▶ **EXERCISE DESCRIPTION**: An exact transcription of all the data is the expected reply.

▶ **PROVIDED MATERIAL**:
◆ ◆ ◆ ◆

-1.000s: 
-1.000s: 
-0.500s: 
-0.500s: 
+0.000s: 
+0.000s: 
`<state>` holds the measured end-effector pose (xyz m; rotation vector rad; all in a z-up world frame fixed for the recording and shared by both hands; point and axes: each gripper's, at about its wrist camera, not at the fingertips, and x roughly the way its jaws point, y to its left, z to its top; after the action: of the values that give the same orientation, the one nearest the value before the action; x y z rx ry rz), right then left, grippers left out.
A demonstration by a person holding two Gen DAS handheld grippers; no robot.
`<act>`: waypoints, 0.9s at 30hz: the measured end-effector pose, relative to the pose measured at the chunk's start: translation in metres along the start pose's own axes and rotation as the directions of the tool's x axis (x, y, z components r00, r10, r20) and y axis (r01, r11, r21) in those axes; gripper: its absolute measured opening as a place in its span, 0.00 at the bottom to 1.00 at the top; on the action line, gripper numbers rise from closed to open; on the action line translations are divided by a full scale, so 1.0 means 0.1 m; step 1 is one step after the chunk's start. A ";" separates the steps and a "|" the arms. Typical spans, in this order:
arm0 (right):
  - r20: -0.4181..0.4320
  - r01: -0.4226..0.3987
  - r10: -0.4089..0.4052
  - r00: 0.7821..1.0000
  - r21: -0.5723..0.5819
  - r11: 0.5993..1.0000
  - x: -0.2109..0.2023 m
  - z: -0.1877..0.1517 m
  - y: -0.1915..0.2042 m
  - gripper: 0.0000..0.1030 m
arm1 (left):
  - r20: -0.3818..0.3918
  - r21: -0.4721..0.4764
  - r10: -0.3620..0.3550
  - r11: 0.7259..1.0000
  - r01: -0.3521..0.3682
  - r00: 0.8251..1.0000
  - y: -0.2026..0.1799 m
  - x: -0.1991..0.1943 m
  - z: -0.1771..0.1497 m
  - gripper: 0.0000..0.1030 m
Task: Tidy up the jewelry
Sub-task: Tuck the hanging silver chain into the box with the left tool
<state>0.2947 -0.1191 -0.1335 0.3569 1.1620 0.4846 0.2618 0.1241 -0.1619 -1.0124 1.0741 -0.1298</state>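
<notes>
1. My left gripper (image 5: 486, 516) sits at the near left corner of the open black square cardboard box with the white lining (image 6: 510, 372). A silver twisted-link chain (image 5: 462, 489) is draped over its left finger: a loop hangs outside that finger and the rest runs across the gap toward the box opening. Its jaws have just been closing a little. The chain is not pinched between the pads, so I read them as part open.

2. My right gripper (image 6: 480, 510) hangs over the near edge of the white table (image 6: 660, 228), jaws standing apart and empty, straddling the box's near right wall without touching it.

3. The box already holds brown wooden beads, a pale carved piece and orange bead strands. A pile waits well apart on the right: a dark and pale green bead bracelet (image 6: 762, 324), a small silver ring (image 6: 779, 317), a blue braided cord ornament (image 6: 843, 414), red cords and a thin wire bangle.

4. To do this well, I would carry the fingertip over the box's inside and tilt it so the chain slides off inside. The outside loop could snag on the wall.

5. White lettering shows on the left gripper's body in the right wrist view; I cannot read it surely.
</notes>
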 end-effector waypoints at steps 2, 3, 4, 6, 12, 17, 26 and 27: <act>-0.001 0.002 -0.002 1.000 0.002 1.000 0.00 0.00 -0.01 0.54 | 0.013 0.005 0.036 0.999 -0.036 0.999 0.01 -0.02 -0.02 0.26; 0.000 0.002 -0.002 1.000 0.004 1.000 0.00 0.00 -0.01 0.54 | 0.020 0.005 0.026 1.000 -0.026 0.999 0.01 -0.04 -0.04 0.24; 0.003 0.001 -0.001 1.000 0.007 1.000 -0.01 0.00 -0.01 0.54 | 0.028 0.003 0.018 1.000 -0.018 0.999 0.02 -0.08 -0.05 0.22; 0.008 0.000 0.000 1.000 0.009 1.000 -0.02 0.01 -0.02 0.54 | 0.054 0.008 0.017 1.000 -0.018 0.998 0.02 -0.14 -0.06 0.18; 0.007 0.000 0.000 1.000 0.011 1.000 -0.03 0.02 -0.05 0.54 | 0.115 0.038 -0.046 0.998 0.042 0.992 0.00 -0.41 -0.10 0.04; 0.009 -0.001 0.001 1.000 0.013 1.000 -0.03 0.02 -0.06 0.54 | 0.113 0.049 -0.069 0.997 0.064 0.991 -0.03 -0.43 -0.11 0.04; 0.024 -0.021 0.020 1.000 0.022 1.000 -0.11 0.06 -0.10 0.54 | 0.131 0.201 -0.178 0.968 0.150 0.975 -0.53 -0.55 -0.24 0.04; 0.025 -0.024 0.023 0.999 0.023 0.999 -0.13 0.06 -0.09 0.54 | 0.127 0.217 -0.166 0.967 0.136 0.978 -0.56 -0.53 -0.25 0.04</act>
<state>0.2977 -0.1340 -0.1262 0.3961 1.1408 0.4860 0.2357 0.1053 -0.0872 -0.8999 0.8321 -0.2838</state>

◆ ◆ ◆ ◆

▶ **RESULT FOR THIS EXERCISE**:
-1.000s: 
-1.000s: 
-0.500s: 
-0.500s: 
+0.000s: 
+0.000s: 
`<state>` holds the measured end-effector pose (xyz m; rotation vector rad; all in a z-up world frame fixed for the recording and shared by both hands; point and axes: each gripper's, at about its wrist camera, not at the fingertips, and x roughly the way its jaws point, y to its left, z to its top; after the action: of the values that give the same orientation, the one nearest the value before the action; x y z rx ry rz), right then left, grippers left out.
A demonstration by a person holding two Gen DAS handheld grippers; no robot.
`<act>`: waypoints, 0.9s at 30hz: the measured end-effector pose, relative to the pose measured at the chunk's start: translation in metres along the start pose's own axes and rotation as the directions of the tool's x axis (x, y, z components r00, r10, r20) and y axis (r01, r11, r21) in those axes; gripper: its absolute measured opening as a place in its span, 0.00 at the bottom to 1.00 at the top; on the action line, gripper numbers rise from closed to open; on the action line translations are divided by a full scale, so 1.0 means 0.1 m; step 1 is one step after the chunk's start. A ";" separates the steps and a "|" the arms. Typical spans, in this order:
arm0 (right):
  - r20: -0.4181..0.4320
  - r01: -0.4226..0.3987
  - r10: -0.4089..0.4052
  - r00: 0.7821..1.0000
  - r21: -0.5723..0.5819
  - r11: 0.5993..1.0000
  - x: -0.2109..0.2023 m
  - z: -0.1877..0.1517 m
  - y: -0.1915..0.2042 m
  - gripper: 0.0000..0.1030 m
arm1 (left):
  - r20: -0.3818..0.3918
  - r21: -0.4721..0.4764
  - r10: -0.3620..0.3550
  - r11: 0.7259..1.0000
  - r01: -0.3521..0.3682
  - r00: 0.8251..1.0000
  - y: -0.2026..0.1799 m
  - x: -0.1991..0.1943 m
  - z: -0.1771..0.1497 m
  - gripper: 0.0000..0.1030 m
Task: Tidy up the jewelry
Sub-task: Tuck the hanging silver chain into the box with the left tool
<state>0.2947 -0.1191 -0.1335 0.3569 1.1620 0.4846 0.2618 0.1241 -0.1619 -1.0124 1.0741 -0.1298</state>
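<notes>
1. My left gripper (image 5: 486, 516) sits at the near left corner of the open black square cardboard box with the white lining (image 6: 510, 372). A silver twisted-link chain (image 5: 462, 489) is draped over its left finger: a loop hangs outside that finger and the rest runs across the gap toward the box opening. Its jaws have just been closing a little. The chain is not pinched between the pads, so I read them as part open.

2. My right gripper (image 6: 480, 510) hangs over the near edge of the white table (image 6: 660, 228), jaws standing apart and empty, straddling the box's near right wall without touching it.

3. The box already holds brown wooden beads, a pale carved piece and orange bead strands. A pile waits well apart on the right: a dark and pale green bead bracelet (image 6: 762, 324), a small silver ring (image 6: 779, 317), a blue braided cord ornament (image 6: 843, 414), red cords and a thin wire bangle.

4. To do this well, I would carry the fingertip over the box's inside and tilt it so the chain slides off inside. The outside loop could snag on the wall.

5. White lettering shows on the left gripper's body in the right wrist view; I cannot read it surely.
</notes>
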 end-effector waypoints at steps 2, 3, 4, 6, 12, 17, 26 and 27: <act>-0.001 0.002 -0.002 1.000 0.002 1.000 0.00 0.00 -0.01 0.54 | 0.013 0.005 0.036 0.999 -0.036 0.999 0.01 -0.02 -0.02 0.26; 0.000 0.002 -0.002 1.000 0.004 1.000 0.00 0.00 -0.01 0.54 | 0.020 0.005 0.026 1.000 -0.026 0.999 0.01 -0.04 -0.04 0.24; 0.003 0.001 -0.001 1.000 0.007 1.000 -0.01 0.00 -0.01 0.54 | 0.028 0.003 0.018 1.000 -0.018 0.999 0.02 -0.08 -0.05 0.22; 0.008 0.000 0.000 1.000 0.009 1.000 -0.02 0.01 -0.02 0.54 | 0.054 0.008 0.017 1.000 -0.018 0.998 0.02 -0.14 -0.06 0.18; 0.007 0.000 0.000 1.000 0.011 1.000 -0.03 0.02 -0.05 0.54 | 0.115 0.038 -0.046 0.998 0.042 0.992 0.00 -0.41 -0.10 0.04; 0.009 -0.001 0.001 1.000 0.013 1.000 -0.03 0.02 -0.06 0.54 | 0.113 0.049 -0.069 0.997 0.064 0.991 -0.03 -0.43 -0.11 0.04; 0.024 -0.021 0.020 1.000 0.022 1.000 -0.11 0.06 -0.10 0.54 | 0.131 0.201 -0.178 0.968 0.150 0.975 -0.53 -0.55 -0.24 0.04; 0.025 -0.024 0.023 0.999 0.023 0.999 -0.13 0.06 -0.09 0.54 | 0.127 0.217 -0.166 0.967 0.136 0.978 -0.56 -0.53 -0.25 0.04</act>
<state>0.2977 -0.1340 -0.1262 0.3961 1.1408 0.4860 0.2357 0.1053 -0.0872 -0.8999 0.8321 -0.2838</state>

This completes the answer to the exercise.